## What is being asked
Every line below needs to be returned exactly as written.

START Data to use

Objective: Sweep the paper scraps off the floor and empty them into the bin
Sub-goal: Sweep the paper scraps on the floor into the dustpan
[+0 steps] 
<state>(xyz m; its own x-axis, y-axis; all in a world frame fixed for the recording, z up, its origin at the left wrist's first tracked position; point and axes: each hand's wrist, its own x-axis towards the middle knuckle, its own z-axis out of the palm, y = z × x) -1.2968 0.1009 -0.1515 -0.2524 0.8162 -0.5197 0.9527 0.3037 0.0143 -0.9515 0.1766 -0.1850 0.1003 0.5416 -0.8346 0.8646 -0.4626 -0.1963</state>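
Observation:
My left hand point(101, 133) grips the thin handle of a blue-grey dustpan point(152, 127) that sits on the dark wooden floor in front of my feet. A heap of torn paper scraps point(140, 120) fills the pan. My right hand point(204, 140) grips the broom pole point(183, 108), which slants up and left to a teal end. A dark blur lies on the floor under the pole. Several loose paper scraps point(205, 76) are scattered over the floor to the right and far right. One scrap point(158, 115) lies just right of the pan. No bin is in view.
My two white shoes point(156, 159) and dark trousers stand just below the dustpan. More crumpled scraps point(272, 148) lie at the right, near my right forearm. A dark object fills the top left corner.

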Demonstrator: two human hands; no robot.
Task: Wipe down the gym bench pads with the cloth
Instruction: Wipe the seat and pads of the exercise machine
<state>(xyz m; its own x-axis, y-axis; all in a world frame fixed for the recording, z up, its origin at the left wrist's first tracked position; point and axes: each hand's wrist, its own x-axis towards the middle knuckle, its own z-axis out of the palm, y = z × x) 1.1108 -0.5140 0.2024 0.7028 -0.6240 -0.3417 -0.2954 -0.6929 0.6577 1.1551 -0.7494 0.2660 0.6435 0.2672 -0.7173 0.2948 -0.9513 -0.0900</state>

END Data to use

## Task output
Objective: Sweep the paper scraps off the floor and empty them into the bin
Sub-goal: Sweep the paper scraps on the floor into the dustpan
[+0 steps] 
<state>(xyz m; its own x-axis, y-axis; all in a world frame fixed for the recording, z up, its origin at the left wrist's first tracked position; point and axes: each hand's wrist, its own x-axis towards the middle knuckle, its own z-axis out of the palm, y = z × x) -1.2968 0.1009 -0.1515 -0.2524 0.8162 -0.5197 0.9527 0.3037 0.0143 -0.9515 0.1766 -0.1850 0.1003 0.5416 -0.8346 0.8646 -0.4626 -0.1963</state>
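Observation:
My left hand point(101, 133) grips the thin handle of a blue-grey dustpan point(152, 127) that sits on the dark wooden floor in front of my feet. A heap of torn paper scraps point(140, 120) fills the pan. My right hand point(204, 140) grips the broom pole point(183, 108), which slants up and left to a teal end. A dark blur lies on the floor under the pole. Several loose paper scraps point(205, 76) are scattered over the floor to the right and far right. One scrap point(158, 115) lies just right of the pan. No bin is in view.
My two white shoes point(156, 159) and dark trousers stand just below the dustpan. More crumpled scraps point(272, 148) lie at the right, near my right forearm. A dark object fills the top left corner.
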
Demonstrator: two human hands; no robot.
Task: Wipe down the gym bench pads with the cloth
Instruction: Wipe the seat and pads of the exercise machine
<state>(xyz m; its own x-axis, y-axis; all in a world frame fixed for the recording, z up, its origin at the left wrist's first tracked position; point and axes: each hand's wrist, its own x-axis towards the middle knuckle, its own z-axis out of the palm, y = z × x) 1.1108 -0.5140 0.2024 0.7028 -0.6240 -0.3417 -0.2954 -0.6929 0.6577 1.1551 -0.7494 0.2660 0.6435 0.2672 -0.7173 0.2948 -0.9513 -0.0900</state>

This output contains the full answer.